Of all the things in the Canadian Canoe Museum, I’m often asked about my favorite item. It’s not a boat, strange as it may sound—although there are some very fine craft with stories yet to be discovered and some really crappy boats with amazing tales attached to them, and vice versa.
One of my absolute favorite artifacts is actually an aftermarket doodad. Specifically, it’s an item described in Letters Patent No. 169,277 and confirmed on October 26, 1875, at the United States Patent Office. It’s called: Improvement in Oars.
What is it about this gawky little spider of an invention that tickles me so? Let me explain with a brief story.
In her excellent book, Rowing to Latitude: Journeys Along the Arctic’s Edge, author Jill Fredston explores how she is a dyed-in-the-wool wilderness oar-puller.
“[I’m] firmly committed to rowing,” she writes, “which does not allow any part of my body to ride for free.” By contrast, her husband, Doug, is a sea kayaker. “[He is] oddly committed to seeing where he is going,” Fredston writes.
Lest you think this difference trivial, here’s a brief description of the situation from Fredston’s book: “Doug asserts rowing has made me dyslexic. I call the bow of the boat the back because it is behind me. Along the same lines, the stern is the front. I steer off of a terrain feature ‘ahead’ of me, like a notch on a ridge or a snow patch, despite the fact it recedes as I row.”
After something like 8,700 miles of sea travel in different boats, Doug eventually traded his sea kayak for an ocean-going shell and “reluctantly acknowledged the greater efficiency and speed afforded by a sliding seat and long oars. Doug and I skirmished a few times when he instructed me to go left or right, causing me to turn toward the obstacle we were trying to avoid. Seeking harmony, we adopted a color-coded system based on the red and green plastic collars on the oars. Now it is go green or go red.”
Among the other excellent tales Fredston writes is an occasion when they nearly come to blows over a disagreement on the water. Eventually, they realize the main difference in their perspective on what nearly killed them was that Jill, the rower, was facing one way and Doug, the kayaker, was observing from a position 180 degrees different than his wife.
The Improvement on Oars could have prevented this near field divorce.
It’s an assemblage of wood and metal affixing to the gunwales of a canoe to allow the occupant to row on a sliding seat and to do so facing in the direction of travel.
Records at the Museum indicate the Peterborough Canoe Company built this little mechanical gem with Mr. William Lyman of Middlefield, Connecticut’s patented design.

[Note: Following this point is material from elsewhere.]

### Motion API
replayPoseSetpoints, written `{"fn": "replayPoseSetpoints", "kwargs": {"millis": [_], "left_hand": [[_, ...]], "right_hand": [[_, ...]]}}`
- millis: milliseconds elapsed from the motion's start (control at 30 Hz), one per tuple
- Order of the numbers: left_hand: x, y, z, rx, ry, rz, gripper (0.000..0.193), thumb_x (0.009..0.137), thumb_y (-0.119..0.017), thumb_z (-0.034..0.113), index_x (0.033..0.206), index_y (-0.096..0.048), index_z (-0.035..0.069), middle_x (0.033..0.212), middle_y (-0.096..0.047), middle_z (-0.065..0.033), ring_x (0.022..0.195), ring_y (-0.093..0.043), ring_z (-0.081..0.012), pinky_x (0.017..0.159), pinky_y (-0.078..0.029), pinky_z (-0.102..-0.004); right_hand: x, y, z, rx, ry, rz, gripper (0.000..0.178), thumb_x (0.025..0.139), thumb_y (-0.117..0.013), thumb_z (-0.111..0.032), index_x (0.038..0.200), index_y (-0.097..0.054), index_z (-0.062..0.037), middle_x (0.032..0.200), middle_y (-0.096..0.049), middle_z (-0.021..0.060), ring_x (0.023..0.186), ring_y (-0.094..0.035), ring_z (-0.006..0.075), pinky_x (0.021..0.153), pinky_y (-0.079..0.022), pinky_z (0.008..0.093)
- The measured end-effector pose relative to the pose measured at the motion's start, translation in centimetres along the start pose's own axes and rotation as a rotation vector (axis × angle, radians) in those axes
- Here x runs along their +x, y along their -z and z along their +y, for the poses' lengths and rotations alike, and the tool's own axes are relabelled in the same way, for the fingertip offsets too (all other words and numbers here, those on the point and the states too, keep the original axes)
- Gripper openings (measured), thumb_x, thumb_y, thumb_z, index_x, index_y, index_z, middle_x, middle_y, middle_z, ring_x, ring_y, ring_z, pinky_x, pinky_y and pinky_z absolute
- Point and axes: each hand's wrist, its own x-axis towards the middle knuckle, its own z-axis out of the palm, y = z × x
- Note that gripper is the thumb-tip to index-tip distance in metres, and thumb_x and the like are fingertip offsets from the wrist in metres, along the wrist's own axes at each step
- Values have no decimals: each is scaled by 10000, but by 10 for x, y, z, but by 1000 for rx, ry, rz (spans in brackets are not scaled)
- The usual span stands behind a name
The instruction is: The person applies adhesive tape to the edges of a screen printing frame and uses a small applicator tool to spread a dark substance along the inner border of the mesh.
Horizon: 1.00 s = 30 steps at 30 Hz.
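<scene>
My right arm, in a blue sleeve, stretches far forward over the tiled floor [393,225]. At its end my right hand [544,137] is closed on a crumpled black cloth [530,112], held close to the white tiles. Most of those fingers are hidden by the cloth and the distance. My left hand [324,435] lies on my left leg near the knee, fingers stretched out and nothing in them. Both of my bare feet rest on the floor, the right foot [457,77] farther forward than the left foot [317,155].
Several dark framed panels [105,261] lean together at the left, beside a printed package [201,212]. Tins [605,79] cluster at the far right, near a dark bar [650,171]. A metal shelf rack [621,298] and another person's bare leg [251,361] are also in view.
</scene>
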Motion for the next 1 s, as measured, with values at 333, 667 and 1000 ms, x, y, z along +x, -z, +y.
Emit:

It came to the Museum through its first executive director Jack Matthews.
Matthews detailed in his description of the device, submitted at the time of the donation, that he purchased it with the understanding it had been used by the postmaster in the w—ee burg of Bobcaygeon, Ontario, between Sturgeon and Pigeon Lakes on the Trent-Severn Waterway, to deliver mail to cottagers around 1900.
History does not record if the postmaster’s mistress was a paddler but, had she been, they would have delivered the mail in perfect matrimonial harmony on account of Mr. Lyman’s cool little invention.
Some things never die, especially when they find a forever home in a museum.
James Raffan is an author, explorer and former executive director of the Canadian Canoe Museum.